H2S is synthesized in the vascular endothelial cells from L-Cys through enzymatic pathways including the enzymes cystathionine-β-synthase, cystathionine-γ-lyase, and 3-mercaptopyruvate sulfurtransferase. In the vascular endothelium, H2S promotes eNOS synthesis or phosphorylation, as well as PLA2 activation that leads to EETs production. At the same time, the NO produced by eNOS inhibits H2S production in the endothelial cells. Once NO and H2S are synthesized in the endothelium both gasotransmitters interact with each other to form stable intermediates such as HNO or SNO⁻ that can modulate vascular tone. H2S is also synthesized in the vascular smooth muscle cell where it inhibits the PDE5 to increase cGMP and potentiate NO vascular effects. Besides, H2S activates different potassium channels located in the vascular smooth muscle cell which leads to hyperpolarization and relaxation. Lastly, H2S modulates neuronal regulation of the vascular tone by inhibiting vasopressor sympathetic outflow and stimulating the release from perivascular sensory neurons. 3-MST, 3- mercaptopyruvate sulfurtransferase; AA, arachidonic acid; CBS, cystathionine-β-synthase; cGMP, cyclic GMP; CSE, cystathionine-γ-lyase; EETs, epoxyeicosatrienoic acids; eNOS, endothelial nitric oxide synthase; GC, guanylate cyclase; HNO, nitroxyl; L-Arg, L-arginine; L-Cys, L-cysteine; PDE5, phosphodiesterase 5; PLA2, phospholipase A2; SNO-, nitrosothiol.

Figure 3.. Indirect interaction of hydrogen sulfide (H2S) with nitric oxide (NO) signaling through oxidative stress and inflammation regulation.

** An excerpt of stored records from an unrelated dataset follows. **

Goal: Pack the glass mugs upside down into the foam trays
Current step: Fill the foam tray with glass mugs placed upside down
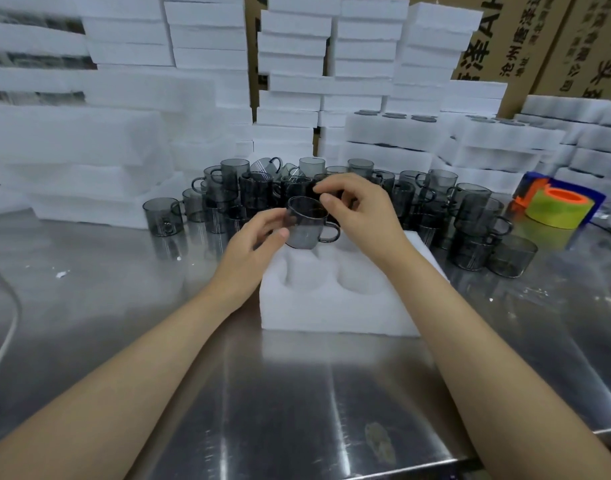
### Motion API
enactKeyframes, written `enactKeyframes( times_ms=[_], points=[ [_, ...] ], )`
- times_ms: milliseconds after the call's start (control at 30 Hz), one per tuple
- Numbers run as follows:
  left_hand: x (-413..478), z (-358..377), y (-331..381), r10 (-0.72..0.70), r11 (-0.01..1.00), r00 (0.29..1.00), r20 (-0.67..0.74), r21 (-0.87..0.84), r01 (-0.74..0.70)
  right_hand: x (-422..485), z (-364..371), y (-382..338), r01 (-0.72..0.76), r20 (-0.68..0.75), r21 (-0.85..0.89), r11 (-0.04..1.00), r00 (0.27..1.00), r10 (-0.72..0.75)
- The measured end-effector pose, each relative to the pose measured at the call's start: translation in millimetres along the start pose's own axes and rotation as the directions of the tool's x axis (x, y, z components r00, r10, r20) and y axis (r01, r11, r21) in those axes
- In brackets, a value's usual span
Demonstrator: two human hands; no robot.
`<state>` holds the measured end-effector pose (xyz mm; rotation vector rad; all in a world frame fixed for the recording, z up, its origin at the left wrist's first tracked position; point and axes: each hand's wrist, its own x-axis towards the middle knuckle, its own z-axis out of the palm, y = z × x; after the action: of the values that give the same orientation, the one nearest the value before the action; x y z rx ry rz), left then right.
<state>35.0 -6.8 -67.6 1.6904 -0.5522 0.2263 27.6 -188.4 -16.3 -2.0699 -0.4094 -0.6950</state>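
Mug (pixel 305 225) in the air, just above the far end of the foam tray (pixel 331 313) and touching none of it. It is smoky grey glass, see-through, rim up and tipped a little, handle sticking out to the right.

The left hand (pixel 252 244) has its grip closed round the mug's left wall, thumb across the front, and the fingers behind blur into the glass. The right hand (pixel 362 216) comes over the top with fingers curled and its thumb tip at the far rim. Whether that grip really pinches the glass or only touches it, I cannot tell.

The tray sits on the steel tabletop (pixel 262 393). Two round pockets show near the front; the far ones are hidden under the mug and both hands.

Behind, the other mugs (pixel 227 192) crowd together, some stacked two high — dark glass over dark glass, so single outlines are hard to pick apart. Packed trays (pixel 390 133) at the right show only dark circles on top.

Foam stacks (pixel 207 36) fill the background, the left ones smeared by the lens. Cardboard boxes (pixel 525 46) are cut off by the top edge, and a yellow-green tape roll (pixel 556 211) with an orange core lies at the far right.
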Motion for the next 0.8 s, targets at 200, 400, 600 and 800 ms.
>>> enactKeyframes(
  times_ms=[200,400,600,800],
  points=[
    [4.7,0.3,-7.3,-0.083,0.996,0.996,0.016,0.044,0.083,-2.2,3.7,0.3,-0.001,0.085,0.038,0.999,0.996,-0.002],
    [6.2,0.8,-13.2,-0.095,0.995,0.994,0.046,0.043,0.093,-1.7,1.6,0.2,-0.063,0.048,0.156,0.986,0.997,0.056],
    [6.1,1.4,-11.0,-0.003,0.992,0.999,-0.033,0.128,0.007,-3.1,1.6,-2.3,-0.076,0.101,0.128,0.989,0.993,0.063],
    [0.8,0.7,-2.0,0.026,0.996,1.000,0.006,0.082,-0.027,-1.9,-5.5,4.1,-0.090,0.219,-0.238,0.967,0.965,0.144]
  ],
)
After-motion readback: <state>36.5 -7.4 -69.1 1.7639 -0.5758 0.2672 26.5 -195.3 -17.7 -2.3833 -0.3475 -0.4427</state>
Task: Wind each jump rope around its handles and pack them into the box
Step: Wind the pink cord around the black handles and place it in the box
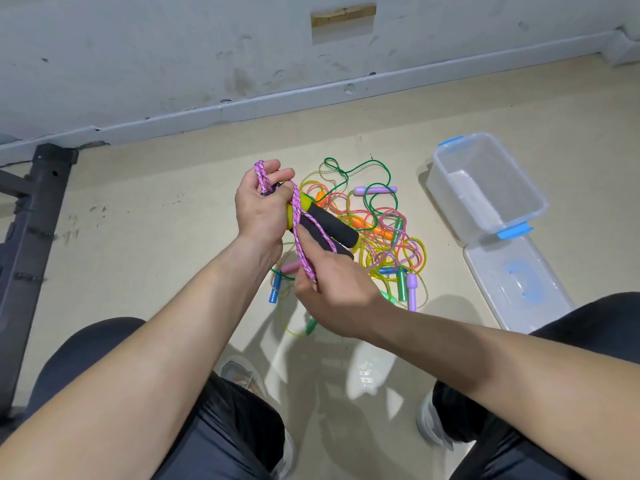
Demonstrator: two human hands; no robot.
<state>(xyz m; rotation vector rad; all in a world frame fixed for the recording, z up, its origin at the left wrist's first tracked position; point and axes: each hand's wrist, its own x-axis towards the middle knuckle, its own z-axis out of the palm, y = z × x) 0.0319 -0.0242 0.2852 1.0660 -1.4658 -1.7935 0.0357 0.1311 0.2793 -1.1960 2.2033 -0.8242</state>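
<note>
My left hand [261, 206] grips the yellow-collared ends of two black foam handles [330, 226], with loops of the pink braided rope [300, 233] running over its fingers. My right hand [334, 292] pinches the lower end of those pink loops against the handles. Behind my hands a tangled pile of jump ropes [388, 237] lies on the floor, with green, yellow, pink and orange cords and small purple, blue, green and orange handles. The clear plastic box [485, 188] with blue latches stands open and empty to the right of the pile.
The box's clear lid [516, 282] lies flat on the floor in front of the box, by my right knee. A dark metal frame [31, 230] stands at the left. A grey wall and baseboard [277, 95] run behind the pile. My shoes rest below my arms.
</note>
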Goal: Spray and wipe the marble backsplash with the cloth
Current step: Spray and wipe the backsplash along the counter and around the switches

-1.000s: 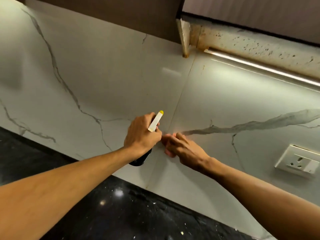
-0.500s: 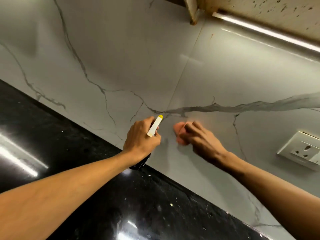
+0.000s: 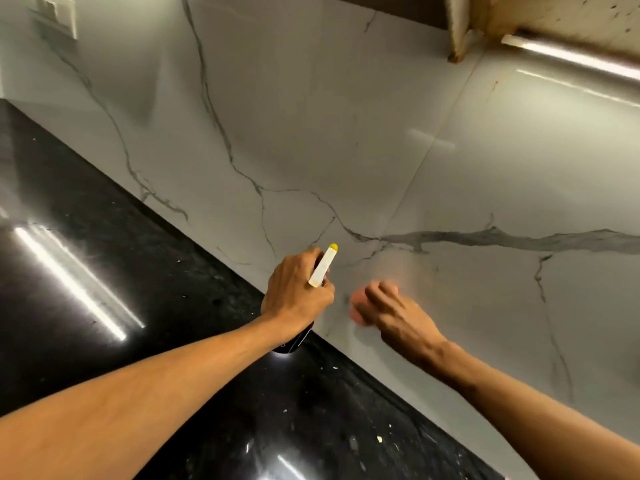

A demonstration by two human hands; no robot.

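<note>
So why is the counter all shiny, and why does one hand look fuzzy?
In the head view, the black countertop mirrors a bright light as white streaks; the light strip up top also puts glare on the marble backsplash. The right hand and its pink cloth look smeared, probably from moving; the left hand with the spray bottle is sharp.

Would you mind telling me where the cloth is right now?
In the head view, the pink cloth is under the right hand, pressed to the backsplash, just right of the spray bottle.
</note>
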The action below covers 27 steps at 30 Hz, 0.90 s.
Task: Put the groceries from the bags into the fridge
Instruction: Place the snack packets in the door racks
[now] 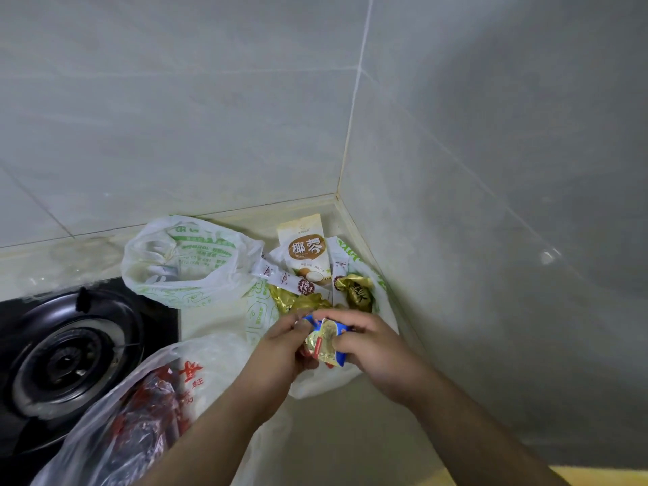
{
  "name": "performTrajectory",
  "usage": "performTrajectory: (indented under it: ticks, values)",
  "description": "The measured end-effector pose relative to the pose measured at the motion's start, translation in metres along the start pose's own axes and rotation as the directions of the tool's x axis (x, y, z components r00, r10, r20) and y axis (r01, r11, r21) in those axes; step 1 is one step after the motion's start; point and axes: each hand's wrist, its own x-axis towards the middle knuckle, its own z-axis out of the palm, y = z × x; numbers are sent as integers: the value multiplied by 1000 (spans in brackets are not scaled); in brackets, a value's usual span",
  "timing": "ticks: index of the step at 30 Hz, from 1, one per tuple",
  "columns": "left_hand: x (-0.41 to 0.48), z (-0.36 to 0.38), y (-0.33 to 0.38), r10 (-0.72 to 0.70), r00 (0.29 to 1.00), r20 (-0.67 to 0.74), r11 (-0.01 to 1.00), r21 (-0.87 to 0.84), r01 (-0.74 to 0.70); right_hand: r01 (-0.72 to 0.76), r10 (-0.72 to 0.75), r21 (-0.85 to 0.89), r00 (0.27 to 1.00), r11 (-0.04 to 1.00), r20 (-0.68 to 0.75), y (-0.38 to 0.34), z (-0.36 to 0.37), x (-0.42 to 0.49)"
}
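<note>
Both my hands hold a small blue and gold snack packet [324, 340] above an open white bag with green print [257, 315] in the counter corner. My left hand [280, 349] pinches its left end and my right hand [368, 345] grips its right side. Behind them, in the bag, stand a cream and brown carton-like pack [305, 250], white stick sachets [280, 275] and gold foil packets [357, 292]. A second white green-printed bag [182, 261] lies to the left. A clear bag with red print [133, 426] holds dark red contents at the lower left.
A black gas hob with a round burner [66, 356] fills the left side, right next to the bags. Grey tiled walls [491, 170] meet in a corner behind the groceries. The pale counter [336, 426] runs toward me on the right. No fridge is in view.
</note>
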Motion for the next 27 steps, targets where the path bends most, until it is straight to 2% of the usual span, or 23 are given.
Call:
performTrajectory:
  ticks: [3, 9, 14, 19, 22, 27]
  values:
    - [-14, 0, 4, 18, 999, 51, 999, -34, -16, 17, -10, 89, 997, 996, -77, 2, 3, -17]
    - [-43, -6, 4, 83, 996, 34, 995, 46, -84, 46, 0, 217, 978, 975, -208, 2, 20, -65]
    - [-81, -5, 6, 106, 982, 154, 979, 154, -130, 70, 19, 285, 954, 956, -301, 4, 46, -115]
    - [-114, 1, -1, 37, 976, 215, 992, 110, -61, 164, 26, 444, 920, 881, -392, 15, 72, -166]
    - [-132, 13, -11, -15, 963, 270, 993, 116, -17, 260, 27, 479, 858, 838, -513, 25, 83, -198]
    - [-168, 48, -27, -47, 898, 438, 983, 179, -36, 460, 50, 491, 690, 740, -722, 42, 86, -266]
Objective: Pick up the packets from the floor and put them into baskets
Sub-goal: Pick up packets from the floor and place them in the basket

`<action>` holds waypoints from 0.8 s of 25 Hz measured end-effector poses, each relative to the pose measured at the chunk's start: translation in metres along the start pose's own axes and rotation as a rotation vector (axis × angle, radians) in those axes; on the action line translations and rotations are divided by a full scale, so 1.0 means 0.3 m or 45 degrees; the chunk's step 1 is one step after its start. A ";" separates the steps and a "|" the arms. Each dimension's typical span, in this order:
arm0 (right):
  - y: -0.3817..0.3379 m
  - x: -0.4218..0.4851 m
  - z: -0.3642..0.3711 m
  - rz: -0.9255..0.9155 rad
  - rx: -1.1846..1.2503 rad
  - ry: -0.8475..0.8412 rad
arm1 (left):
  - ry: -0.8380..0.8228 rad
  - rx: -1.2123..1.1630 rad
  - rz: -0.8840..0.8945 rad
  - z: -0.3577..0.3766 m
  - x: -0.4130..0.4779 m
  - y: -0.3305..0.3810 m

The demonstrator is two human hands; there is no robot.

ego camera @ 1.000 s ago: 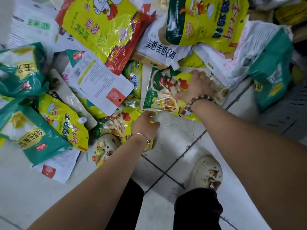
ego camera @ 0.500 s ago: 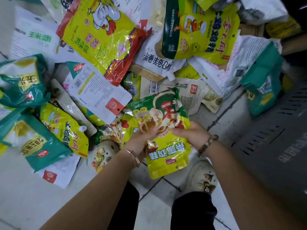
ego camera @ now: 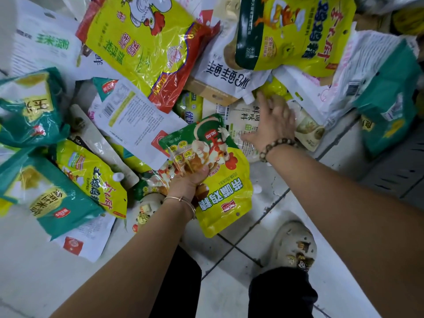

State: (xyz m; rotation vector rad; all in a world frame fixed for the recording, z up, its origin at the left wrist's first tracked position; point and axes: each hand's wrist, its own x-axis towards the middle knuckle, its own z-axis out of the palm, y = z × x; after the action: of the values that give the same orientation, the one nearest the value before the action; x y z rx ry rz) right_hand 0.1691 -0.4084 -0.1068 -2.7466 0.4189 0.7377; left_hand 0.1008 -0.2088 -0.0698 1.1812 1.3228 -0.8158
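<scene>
We're looking down at a pile of packets [ego camera: 146, 49] covering the tiled floor [ego camera: 270, 203] from 9 o'clock round through 12 to 3 o'clock; bare tile only at 6. No basket clearly in view, though the dark slotted surface [ego camera: 394, 171] at 3 o'clock may be one, can't tell. Biggest pieces: yellow chicken packet at 11, green-and-yellow pouch [ego camera: 296, 31] at 1, teal bags at 9 and 3. Our left hand [ego camera: 190, 180] is closed on the yellow-green chicken packet [ego camera: 220, 180], thumb on the front face, fingers hidden behind; the packet is lifted off the floor near centre, hanging toward 6. Our right hand [ego camera: 273, 120] is spread open, palm down, flat on the white seasoning packet [ego camera: 243, 125] at 1 o'clock, holding nothing yet. That white packet is tucked under the cardboard-edged white bag [ego camera: 220, 81] at 12, and its near corner sits behind the held packet. Risks as we judge them: pulling the white one drags its neighbours, since they overlap it; glossy film with a flat palm means a slip unless the fingers curl under an edge; the one-handed pinch on the held packet is off-centre, so it may swing or drop. Shoes [ego camera: 296, 244] stand right at the pile edge, so stepping on a packet is possible.
</scene>
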 end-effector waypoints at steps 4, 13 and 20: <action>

Traumatic brain injury induces the overproduction of reactive oxygen species (ROS) and pro-inflammatory molecules such as TNF-α. Excessive ROS production causes the oxidation of BH4 and increases BH2, which leads to eNOS uncoupling. The eNOS uncoupling decreases NO bioavailability since uncoupled eNOS generates superoxide radicals rather than NO, and the small amount of NO synthetized reacts with ROS leading to peroxynitrite production. Moreover, the activation of TNF-α receptor reduces eNOS protein expression and impairs the degradation of asymmetric dimethylarginine, an endogenous inhibitor of NOS activity, contributing to the diminishment of NO production. Besides, TNF-α contributes to endothelial dysfunction by inducing NOX expression and activity, and increasing the expression of adhesion molecules on the surface of vascular endothelial cells through the activation of NF-κB. On the other hand, H2S decreases oxidative stress by scavenging ROS and peroxynitrite, and promoting antioxidant enzyme expression through the sulfhydration of Keap1. Furthermore, H2S diminishes TNF-α levels and inhibits NF-κB translocation to the nucleus, which reduces the process associated with TNF-α overproduction. Therefore, H2S restores NO availability, eNOS activity, and endothelial function by decreasing oxidative stress and inflammation.